Shadow Data Discovery
Focus
Focus
Enterprise DLP

Shadow Data Discovery

Table of Contents

Shadow Data Discovery

Shadow Data Discovery enables Enterprise Data Loss Prevention (E-DLP) to detect shadow data within your organization.
Where Can I Use This?What Do I Need?
Strata Cloud Manager
  • Data Security license
  • Enterprise DLP license
Or any of the following licenses that include the Enterprise DLP and Data Security licenses
  • Prisma Access CASB license
  • Next-Generation CASB for Prisma Access and NGFW (CASB-X) license
  • Data Security license
Shadow data refers to the sensitive information that exists within your organization but remains unidentified and unprotected by your current data loss prevention systems.

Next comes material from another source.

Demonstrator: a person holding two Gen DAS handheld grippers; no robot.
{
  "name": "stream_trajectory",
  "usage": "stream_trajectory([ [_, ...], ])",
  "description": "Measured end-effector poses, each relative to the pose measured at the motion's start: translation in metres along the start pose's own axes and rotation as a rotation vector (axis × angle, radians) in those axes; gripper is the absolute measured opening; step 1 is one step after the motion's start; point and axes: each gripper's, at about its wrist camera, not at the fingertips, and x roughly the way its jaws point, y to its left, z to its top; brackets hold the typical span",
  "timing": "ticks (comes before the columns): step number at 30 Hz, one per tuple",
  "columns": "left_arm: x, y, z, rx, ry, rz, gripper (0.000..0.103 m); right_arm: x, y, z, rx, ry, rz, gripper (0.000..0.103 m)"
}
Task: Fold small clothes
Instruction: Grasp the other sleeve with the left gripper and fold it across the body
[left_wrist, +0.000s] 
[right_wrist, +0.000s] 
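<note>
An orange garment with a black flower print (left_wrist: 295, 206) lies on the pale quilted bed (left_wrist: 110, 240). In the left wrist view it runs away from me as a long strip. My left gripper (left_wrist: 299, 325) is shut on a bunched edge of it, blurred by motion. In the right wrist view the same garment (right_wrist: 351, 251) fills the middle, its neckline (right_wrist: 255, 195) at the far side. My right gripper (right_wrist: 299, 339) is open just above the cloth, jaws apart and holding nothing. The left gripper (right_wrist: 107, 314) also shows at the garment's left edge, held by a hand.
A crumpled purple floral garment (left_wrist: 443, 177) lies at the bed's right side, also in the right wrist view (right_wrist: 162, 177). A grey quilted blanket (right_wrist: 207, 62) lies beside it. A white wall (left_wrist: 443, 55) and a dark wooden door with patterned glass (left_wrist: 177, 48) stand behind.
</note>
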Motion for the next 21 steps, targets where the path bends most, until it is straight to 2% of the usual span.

This data includes dynamically and rapidly generated unstructured content such as:
  • Research and development data with prototypes, designs, and patents.
  • Email communications between investment bankers using jargon or coded language to exchange insider trading information.
  • IoT device logs or custom telemetry data.
  • Financial documents from mergers and acquisitions.
  • Confidential documents concerning private partnerships, earnings reports, or code repositories.
  • Feedback forms containing customer complaints, dissatisfaction, or potential issues that could compromise your organization
Data security administrators face a significant challenge in identifying and protecting sensitive information within your dynamic, irregular, and contextual data repositories. In many cases, data security administrators can't configure pattern-based matching for all types of sensitive data because each definition lacks the complete contextual understanding of a document or payload. While you have newer machine learning techniques such as trainable classifiers that can grasp contextual nuances, they depend on manual uploads of known sensitive documents that might not always be available, known, or sufficient for training. These limitations create uncertainties in your data security posture, allowing sensitive information to go undetected and leaving it vulnerable to significant risks.
Shadow Data Discovery enables your data security administrators to analyze your organization's data to identify patterns and categories without requiring you to predefine what constitutes sensitive information. When you enable this feature, Enterprise Data Loss Prevention (E-DLP) runs summarization and categorization on your nonsensitive file-based assets, collecting summaries for up to 100,000 documents before training categorization models. Once trained, these models create categories with descriptions that help you understand what types of data exist in your environment. This approach helps you discover and protect sensitive data that would otherwise remain hidden in your environment.
Shadow Data Discovery supports file-based scanning for the following SaaS apps onboarded to Data Security (SaaS API).
  • Amazon Simple Storage Service (S3)
  • Atlassian Confluence
  • Azure Disk Storage
  • Bitbucket
  • Box
  • Citrix ShareFile
  • Confluence Data Center
  • Dropbox
  • GitHub
  • Google Base
  • Google Cloud Storage
  • Google Drive
  • Office 365
  • Quip
  • Workday HCM
The Shadow Data Discovery process enables Enterprise DLP to analyze documents at rest in apps you onboarded to Data Security. Enterprise DLP uses machine learning to analyze the documents and automatically discover and categorize these documents into natural groupings based on the contents contained within each document. Through hierarchical clustering, Enterprise DLP creates meaningful categories and subcategories that reflect how your organization actually structures its documents and information rather than relying on predefined templates.
After Enterprise DLP successfully scans your organization's shadow data, your data security administrators can start analyzing the shadow data discovery results to learn more about the AI-generated categories and document clusters to understand what types of data exist in your organization.
After you analyze the discovered shadow data, take remediating action to create a category-specific custom document type based on discovered files. You can use these custom document types in data profiles to prevent exfiltration of sensitive data next time Shadow Data Discovery scan occurs.